Exercise: Look at every line of the material below and tally those containing "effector". Reply with the total alone.

Data provided:
━━━━━━━━━━━━━━━━━━━━

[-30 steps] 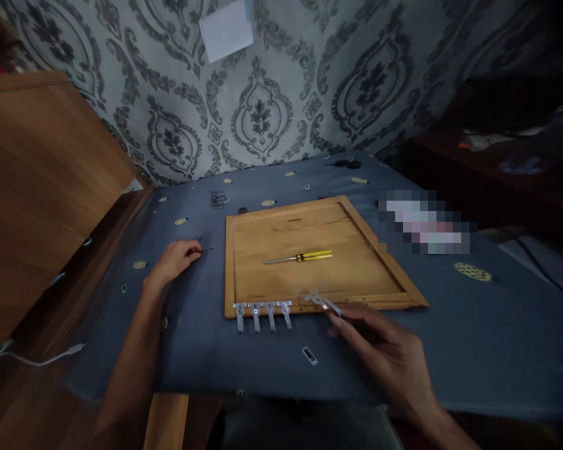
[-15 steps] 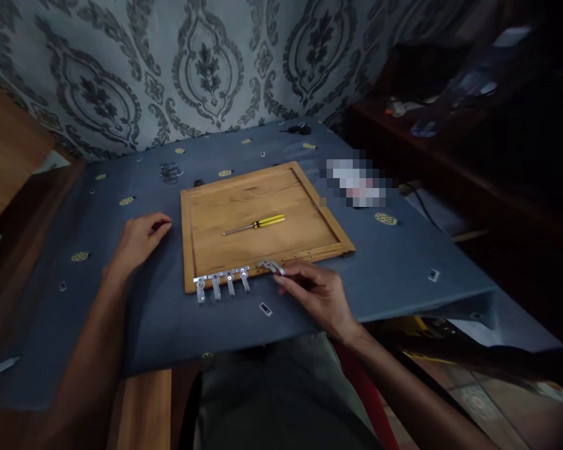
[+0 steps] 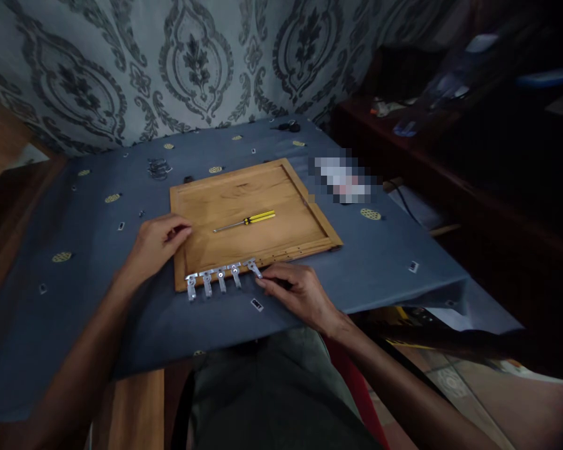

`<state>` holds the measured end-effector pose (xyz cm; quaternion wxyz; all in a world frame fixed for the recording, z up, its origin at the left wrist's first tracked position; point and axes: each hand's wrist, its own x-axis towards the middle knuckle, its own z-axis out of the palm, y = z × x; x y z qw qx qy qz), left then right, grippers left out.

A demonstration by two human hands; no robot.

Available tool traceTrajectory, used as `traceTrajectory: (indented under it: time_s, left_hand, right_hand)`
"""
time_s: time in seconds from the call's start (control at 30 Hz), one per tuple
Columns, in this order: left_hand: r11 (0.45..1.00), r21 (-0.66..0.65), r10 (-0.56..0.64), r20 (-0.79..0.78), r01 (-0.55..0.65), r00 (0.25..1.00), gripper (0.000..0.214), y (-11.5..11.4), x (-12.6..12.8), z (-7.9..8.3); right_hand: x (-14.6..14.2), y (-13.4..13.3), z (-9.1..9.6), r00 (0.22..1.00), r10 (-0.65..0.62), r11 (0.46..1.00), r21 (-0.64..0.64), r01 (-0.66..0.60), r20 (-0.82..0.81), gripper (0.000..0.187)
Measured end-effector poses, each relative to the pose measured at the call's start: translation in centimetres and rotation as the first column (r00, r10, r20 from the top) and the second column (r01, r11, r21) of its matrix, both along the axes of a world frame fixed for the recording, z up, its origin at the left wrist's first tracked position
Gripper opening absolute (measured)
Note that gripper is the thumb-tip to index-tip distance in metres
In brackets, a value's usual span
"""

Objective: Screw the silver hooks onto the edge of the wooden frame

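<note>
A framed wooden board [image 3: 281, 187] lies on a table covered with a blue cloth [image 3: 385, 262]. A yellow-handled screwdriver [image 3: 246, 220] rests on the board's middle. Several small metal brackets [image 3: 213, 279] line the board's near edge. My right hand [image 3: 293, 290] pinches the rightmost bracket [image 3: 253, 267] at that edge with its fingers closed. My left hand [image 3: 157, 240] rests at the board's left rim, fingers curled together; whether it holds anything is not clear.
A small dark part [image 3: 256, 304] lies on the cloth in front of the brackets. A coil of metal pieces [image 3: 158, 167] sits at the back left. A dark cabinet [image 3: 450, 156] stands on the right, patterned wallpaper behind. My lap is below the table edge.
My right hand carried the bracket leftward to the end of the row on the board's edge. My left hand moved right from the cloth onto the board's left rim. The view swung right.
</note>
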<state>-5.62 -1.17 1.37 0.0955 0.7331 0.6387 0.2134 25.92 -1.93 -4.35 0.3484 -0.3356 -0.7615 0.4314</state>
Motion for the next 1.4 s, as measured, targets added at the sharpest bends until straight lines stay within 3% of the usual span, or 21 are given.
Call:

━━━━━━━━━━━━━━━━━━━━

Result: 2